Measuring cognitive effort without difficulty

Affiliations

Measuring cognitive effort without difficulty

Hugo Fleming et al. Cogn Affect Behav Neurosci. 2023 Apr.

Erratum in

Abstract

An important finding in the cognitive effort literature has been that sensitivity to the costs of effort varies between individuals, suggesting that some people find effort more aversive than others. It has been suggested this may explain individual differences in other aspects of cognition; in particular that greater effort sensitivity may underlie some of the symptoms of conditions such as depression and schizophrenia. In this paper, we highlight a major problem with existing measures of cognitive effort that hampers this line of research, specifically the confounding of effort and difficulty. This means that behaviour thought to reveal effort costs could equally be explained by cognitive capacity, which influences the frequency of success and thereby the chance of obtaining reward.
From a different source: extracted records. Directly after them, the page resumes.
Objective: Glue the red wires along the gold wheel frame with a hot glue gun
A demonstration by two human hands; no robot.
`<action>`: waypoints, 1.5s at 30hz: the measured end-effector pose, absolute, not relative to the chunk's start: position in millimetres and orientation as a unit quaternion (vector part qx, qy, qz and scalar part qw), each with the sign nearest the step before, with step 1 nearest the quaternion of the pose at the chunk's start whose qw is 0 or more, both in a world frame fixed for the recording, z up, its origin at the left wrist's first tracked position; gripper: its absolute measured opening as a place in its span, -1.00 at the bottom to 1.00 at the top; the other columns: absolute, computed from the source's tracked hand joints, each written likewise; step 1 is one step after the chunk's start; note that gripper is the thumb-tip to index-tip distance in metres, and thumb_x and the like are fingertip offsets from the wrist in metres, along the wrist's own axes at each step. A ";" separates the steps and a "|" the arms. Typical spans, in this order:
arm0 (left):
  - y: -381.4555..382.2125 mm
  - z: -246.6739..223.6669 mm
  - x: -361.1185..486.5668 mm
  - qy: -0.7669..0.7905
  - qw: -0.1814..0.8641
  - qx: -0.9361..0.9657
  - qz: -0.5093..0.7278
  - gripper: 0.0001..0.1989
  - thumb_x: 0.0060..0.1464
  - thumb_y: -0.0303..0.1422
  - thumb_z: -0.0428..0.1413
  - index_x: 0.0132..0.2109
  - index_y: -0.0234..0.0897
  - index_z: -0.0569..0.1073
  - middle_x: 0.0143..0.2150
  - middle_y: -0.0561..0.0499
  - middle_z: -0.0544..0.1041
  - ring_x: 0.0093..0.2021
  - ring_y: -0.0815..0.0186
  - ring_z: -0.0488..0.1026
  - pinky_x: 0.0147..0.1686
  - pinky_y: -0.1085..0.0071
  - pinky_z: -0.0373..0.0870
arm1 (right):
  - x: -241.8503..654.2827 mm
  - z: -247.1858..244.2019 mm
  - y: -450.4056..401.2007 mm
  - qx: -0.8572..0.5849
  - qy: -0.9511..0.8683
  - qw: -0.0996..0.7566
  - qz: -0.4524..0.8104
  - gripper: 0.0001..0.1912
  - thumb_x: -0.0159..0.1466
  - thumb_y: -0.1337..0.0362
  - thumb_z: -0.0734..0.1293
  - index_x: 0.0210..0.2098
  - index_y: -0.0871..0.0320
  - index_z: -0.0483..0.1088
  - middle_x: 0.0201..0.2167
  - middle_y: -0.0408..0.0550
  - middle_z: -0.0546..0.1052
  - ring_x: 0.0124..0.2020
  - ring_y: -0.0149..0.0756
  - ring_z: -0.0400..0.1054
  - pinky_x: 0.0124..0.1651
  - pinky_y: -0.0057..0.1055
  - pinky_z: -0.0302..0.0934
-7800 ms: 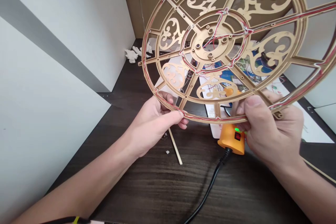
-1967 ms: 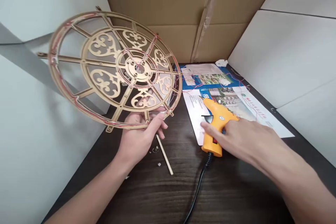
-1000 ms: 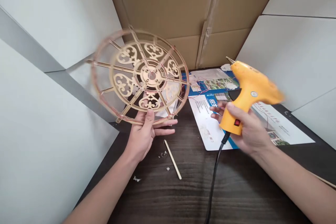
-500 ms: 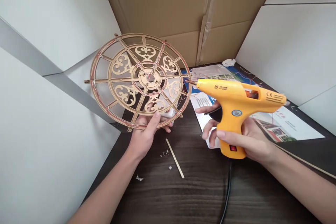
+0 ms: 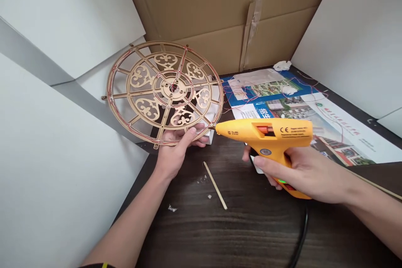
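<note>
A round wooden openwork wheel [image 5: 147, 109] with scroll cut-outs and thin red wires along its rings is held up at the left, tilted. My left hand [image 5: 176, 150] grips its lower rim, thumb in front and fingers behind. My right hand [image 5: 301, 171] is wrapped round the handle of a yellow glue gun [image 5: 279, 132], which has a small green light showing. The gun points left, its nozzle tip at the wheel's lower right rim; whether they touch is hard to tell. A white object [image 5: 213, 111] stands partly hidden behind the wheel.
On the dark table [image 5: 251, 234] lie a thin wooden stick [image 5: 215, 185] and small white scraps. Printed sheets [image 5: 351, 134] with red wires and crumpled tissue [image 5: 282, 65] are at the back right. White panels and cardboard [image 5: 201, 4] enclose the area; a black cable [image 5: 302, 234] hangs below the gun.
The glue gun has moved down and left, turning so its nozzle meets the wheel's lower right rim in view. My left thumb and the wheel have shifted slightly. The green light now shows.
</note>
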State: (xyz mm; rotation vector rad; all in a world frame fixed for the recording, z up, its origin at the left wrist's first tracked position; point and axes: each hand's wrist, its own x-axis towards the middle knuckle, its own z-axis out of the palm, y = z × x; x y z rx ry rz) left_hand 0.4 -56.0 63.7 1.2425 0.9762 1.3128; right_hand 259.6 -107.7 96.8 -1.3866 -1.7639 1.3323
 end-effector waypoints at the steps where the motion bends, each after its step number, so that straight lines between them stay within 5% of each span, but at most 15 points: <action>1: -55.9 63.8 0.2 0.407 0.515 0.521 0.545 -0.71 0.16 -0.24 0.25 -0.05 -0.36 0.57 -0.03 -0.18 0.59 -0.28 0.25 0.61 -0.33 0.41 0.61 | 259.3 97.9 -108.0 -0.517 -0.647 0.255 0.499 -0.41 0.29 -0.28 0.26 -0.10 0.14 0.39 -0.49 -0.14 0.37 -0.53 -0.49 0.29 -0.46 -0.54 0.28; 21: -55.3 60.4 4.3 0.402 0.494 0.553 0.537 -0.80 0.21 -0.30 0.22 -0.16 -0.38 0.56 -0.32 -0.08 0.59 -0.32 0.31 0.59 -0.26 0.40 0.63 | 268.7 71.6 -89.6 -0.454 -0.691 0.226 0.516 -0.47 0.32 -0.15 0.32 0.04 0.14 0.32 -0.42 -0.11 0.44 -0.57 -0.42 0.35 -0.51 -0.47 0.36; 45: -57.2 61.4 7.8 0.420 0.476 0.559 0.534 -0.72 0.18 -0.26 0.23 -0.09 -0.41 0.50 -0.28 -0.10 0.58 -0.31 0.29 0.56 -0.23 0.35 0.62 | 265.0 79.6 -92.5 -0.461 -0.697 0.225 0.502 -0.58 0.33 -0.05 0.34 -0.05 0.15 0.35 -0.56 -0.16 0.40 -0.59 -0.40 0.34 -0.52 -0.51 0.28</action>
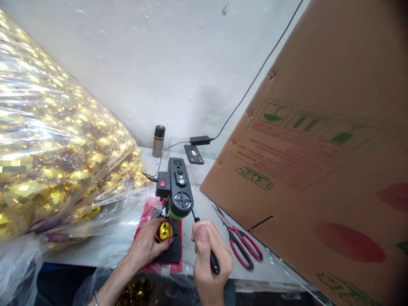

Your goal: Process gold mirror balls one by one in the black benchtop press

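A small bench drill press, black with a green ring under its head, stands on a red plastic sheet. On its black base plate, my left hand grips a shiny gold ball between thumb and fingers, just below the drill head. My right hand is wrapped round the black-handled feed lever at the machine's right side. Whether the drill's tip touches the ball is hidden under the head.
Clear plastic bags of gold faceted balls are piled on the left. Red-and-black scissors lie beside a big cardboard box on the right. Behind the machine are a tumbler, a phone and a corded power adapter.
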### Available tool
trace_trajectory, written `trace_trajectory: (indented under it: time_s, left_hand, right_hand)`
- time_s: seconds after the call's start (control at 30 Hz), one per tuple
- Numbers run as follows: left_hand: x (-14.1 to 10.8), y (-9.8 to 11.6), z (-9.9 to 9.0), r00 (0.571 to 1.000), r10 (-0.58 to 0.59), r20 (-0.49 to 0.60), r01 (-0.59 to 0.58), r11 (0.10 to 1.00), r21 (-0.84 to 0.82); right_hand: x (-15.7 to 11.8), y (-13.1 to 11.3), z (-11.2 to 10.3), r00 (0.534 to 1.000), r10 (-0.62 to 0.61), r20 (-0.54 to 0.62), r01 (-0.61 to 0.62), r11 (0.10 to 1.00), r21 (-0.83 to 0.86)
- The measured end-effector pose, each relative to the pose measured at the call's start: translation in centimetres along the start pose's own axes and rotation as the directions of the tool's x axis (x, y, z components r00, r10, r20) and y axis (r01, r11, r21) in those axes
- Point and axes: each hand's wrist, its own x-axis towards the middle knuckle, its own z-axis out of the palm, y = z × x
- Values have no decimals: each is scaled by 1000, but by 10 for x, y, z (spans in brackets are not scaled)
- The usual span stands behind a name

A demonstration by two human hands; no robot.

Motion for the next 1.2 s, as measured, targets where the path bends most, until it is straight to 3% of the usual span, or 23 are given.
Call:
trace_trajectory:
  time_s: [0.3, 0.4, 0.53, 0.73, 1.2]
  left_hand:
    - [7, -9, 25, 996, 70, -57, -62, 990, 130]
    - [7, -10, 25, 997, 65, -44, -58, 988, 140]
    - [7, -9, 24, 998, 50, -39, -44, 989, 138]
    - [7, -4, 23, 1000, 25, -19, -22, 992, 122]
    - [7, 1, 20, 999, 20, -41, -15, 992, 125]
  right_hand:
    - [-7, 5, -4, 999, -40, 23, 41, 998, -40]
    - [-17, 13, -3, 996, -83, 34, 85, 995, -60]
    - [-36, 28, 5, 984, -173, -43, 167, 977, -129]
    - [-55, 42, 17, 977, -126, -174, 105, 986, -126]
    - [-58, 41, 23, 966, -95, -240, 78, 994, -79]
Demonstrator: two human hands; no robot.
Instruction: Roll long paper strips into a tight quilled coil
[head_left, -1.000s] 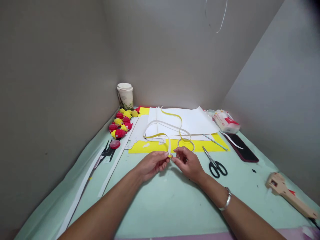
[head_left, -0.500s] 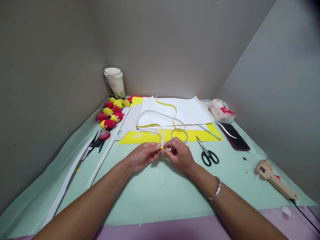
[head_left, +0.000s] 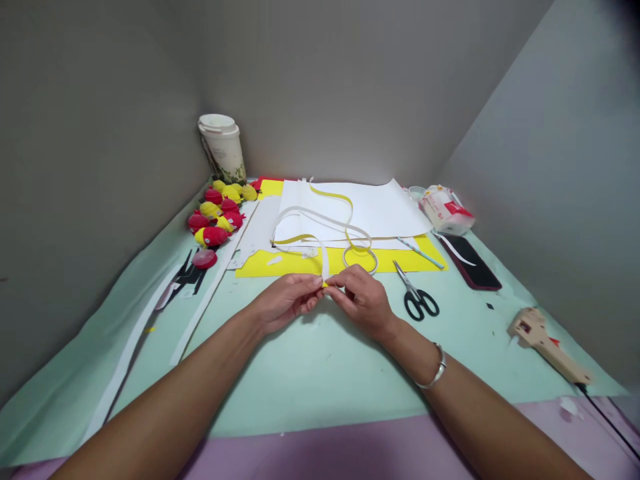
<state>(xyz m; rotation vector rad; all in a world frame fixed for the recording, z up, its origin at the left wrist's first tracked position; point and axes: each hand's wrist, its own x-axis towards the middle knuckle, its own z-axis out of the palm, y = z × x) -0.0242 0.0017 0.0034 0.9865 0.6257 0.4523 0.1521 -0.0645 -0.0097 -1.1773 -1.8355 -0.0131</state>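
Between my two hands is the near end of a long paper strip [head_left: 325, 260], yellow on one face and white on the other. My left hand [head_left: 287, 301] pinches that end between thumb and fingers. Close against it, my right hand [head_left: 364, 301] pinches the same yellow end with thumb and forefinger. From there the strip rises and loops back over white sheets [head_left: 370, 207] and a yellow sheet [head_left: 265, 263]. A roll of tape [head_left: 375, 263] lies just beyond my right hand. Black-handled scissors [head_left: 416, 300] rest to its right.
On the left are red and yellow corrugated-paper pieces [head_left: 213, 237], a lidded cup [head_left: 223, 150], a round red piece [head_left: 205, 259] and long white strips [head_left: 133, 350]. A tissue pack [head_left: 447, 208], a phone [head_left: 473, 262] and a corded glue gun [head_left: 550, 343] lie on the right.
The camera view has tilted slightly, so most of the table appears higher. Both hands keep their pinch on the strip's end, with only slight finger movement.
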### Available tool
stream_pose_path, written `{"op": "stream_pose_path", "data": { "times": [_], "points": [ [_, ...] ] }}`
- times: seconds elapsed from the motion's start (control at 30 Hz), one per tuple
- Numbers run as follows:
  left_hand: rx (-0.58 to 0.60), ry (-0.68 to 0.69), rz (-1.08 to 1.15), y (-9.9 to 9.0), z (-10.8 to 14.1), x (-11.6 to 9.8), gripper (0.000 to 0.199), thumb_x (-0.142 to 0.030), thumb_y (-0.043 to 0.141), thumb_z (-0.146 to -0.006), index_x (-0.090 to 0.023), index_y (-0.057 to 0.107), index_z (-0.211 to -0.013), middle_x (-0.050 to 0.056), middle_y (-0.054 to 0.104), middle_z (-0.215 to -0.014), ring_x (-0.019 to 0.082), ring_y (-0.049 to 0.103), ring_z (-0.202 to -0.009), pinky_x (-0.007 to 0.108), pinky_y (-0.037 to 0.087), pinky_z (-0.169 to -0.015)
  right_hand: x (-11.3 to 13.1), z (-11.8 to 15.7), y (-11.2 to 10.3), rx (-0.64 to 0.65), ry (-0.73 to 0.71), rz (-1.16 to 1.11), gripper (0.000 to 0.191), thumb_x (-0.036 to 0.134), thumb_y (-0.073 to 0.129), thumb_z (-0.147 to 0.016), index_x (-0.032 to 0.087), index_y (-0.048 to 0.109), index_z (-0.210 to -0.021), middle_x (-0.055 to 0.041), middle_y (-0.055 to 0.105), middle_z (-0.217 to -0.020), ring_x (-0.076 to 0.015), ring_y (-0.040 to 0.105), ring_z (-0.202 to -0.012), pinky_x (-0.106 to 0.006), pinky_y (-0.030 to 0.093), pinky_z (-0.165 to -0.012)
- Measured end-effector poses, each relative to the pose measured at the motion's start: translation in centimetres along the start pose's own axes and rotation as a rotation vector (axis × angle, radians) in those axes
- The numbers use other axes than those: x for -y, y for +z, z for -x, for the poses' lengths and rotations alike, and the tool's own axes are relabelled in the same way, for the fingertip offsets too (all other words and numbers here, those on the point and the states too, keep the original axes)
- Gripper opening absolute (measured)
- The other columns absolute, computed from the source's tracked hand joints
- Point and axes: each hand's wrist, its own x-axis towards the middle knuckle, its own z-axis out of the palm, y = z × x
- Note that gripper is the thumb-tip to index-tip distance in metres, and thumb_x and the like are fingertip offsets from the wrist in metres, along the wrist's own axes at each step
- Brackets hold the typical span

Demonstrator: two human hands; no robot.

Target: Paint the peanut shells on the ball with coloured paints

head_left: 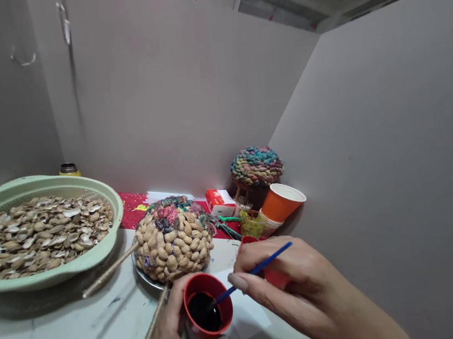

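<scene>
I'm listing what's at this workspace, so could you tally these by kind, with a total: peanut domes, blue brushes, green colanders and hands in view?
Peanut domes: 2 (front dome, back dome)
Blue brush: 1
Green colander: 1
Hands: 2 (left hand, right hand)
Total: 6

On the table, we have the colander at our left, with peanut shells inside it. Right of it, the peanut-covered dome sits on a dish, and 2 sticks jut out from its near-left side. Before the dome, our left hand holds a cup; our right hand holds a paintbrush reaching into it. Beyond that hand lies a tilted paper cup, a 2nd peanut-covered dome behind it.
</scene>
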Motion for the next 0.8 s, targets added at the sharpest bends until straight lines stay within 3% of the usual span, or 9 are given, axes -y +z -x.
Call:
{"op": "stream_pose_path", "data": {
  "times": [0.17,0.37,0.53,0.8],
  "points": [
    [0.013,-0.013,0.056,-0.2,0.1,0.5,0.055,-0.049,0.070,-0.081,-0.028,0.050,-0.128,0.005,0.063,-0.122,0.027,0.062,-0.112,0.039,0.049,-0.096,-0.5,-0.6,-0.2,-0.076,0.096,0.045,0.026,0.025,0.056,-0.096,0.017,0.061,-0.072,0.0010,0.060,-0.059,-0.0083,0.049,-0.049,-0.020,0.038,-0.046],
    [0.014,-0.012,0.047,-0.2,-0.1,0.9,0.062,-0.052,0.070,-0.080,-0.024,0.047,-0.130,0.011,0.061,-0.129,0.030,0.060,-0.117,0.043,0.044,-0.102,-1.5,-1.0,0.0,-0.356,0.200,-0.164,0.029,0.032,0.061,-0.094,0.017,0.065,-0.069,0.0003,0.064,-0.055,-0.0099,0.058,-0.044,-0.019,0.045,-0.042],
    [0.025,-0.025,0.089,-0.1,-0.3,0.3,0.056,-0.051,0.068,-0.080,-0.024,0.050,-0.126,0.009,0.064,-0.121,0.028,0.062,-0.109,0.039,0.048,-0.094,-2.4,-1.6,1.5,-0.695,0.118,-0.202,0.018,0.026,0.066,-0.091,0.019,0.069,-0.075,0.0024,0.066,-0.057,-0.0089,0.059,-0.044,-0.017,0.048,-0.042],
    [0.038,-0.065,0.139,0.2,-0.2,0.5,0.056,-0.040,0.073,-0.076,-0.026,0.051,-0.126,0.005,0.065,-0.116,0.026,0.062,-0.105,0.037,0.050,-0.091,-3.5,-2.5,3.6,-0.826,0.000,-0.045,0.012,0.017,0.066,-0.091,0.021,0.069,-0.080,0.0044,0.065,-0.061,-0.0091,0.060,-0.050,-0.019,0.051,-0.050]
  ]
}}
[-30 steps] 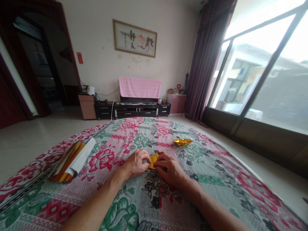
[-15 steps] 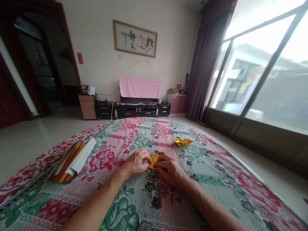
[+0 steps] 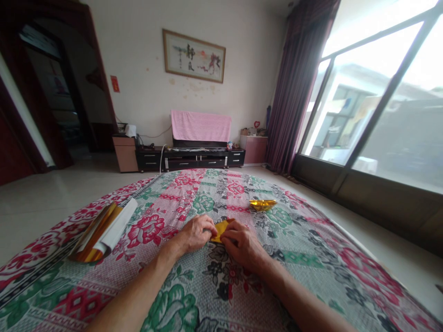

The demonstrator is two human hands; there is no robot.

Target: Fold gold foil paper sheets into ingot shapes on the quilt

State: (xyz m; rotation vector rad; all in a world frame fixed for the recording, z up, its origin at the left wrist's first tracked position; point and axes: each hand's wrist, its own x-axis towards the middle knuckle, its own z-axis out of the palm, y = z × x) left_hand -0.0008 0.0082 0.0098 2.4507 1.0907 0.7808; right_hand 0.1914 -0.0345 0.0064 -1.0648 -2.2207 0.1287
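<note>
A small piece of folded gold paper [image 3: 220, 230] lies on the patterned tablecloth between my hands. My left hand [image 3: 199, 231] pinches its left edge, fingers curled together. From the other side, my right hand [image 3: 244, 240] grips the right part with bent fingers, hiding some of the paper. Beyond my right hand rests a folded gold paper ingot [image 3: 263, 204], touched by neither hand. Off to the left, loosely curled gold and white paper sheets [image 3: 104, 233] lie in a stack.
The flowered tablecloth [image 3: 176, 304] covers a round-edged table. Past its far edge stand a low black cabinet [image 3: 194, 162] and a pink cloth [image 3: 201, 125] draped over something. A large window [image 3: 380, 106] is on the right.
My left hand has shifted slightly left along the gold paper, and a little more of the paper shows between my hands. The ingot and the sheets have stayed put.
</note>
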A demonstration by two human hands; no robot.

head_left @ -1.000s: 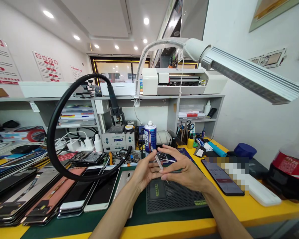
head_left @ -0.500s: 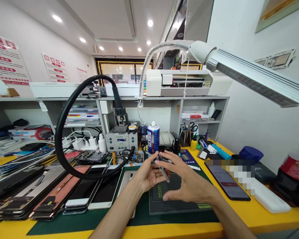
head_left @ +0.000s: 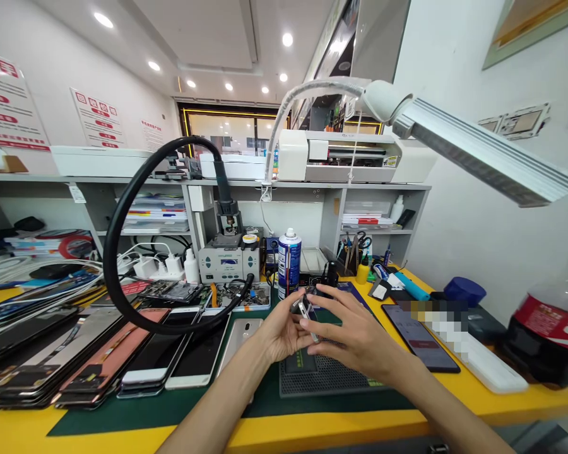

To address this shortcoming, we introduce a new test, the Number Switching Task (NST), specially designed such that difficulty will be unaffected by the effort manipulation and can easily be standardised across participants. In a large, online sample, we show that these criteria are met successfully and reproduce classic effort discounting results with the NST. We also demonstrate the use of Bayesian modelling with this task, producing behavioural parameters which can be associated with other measures, and report a preliminary association with the Need for Cognition scale.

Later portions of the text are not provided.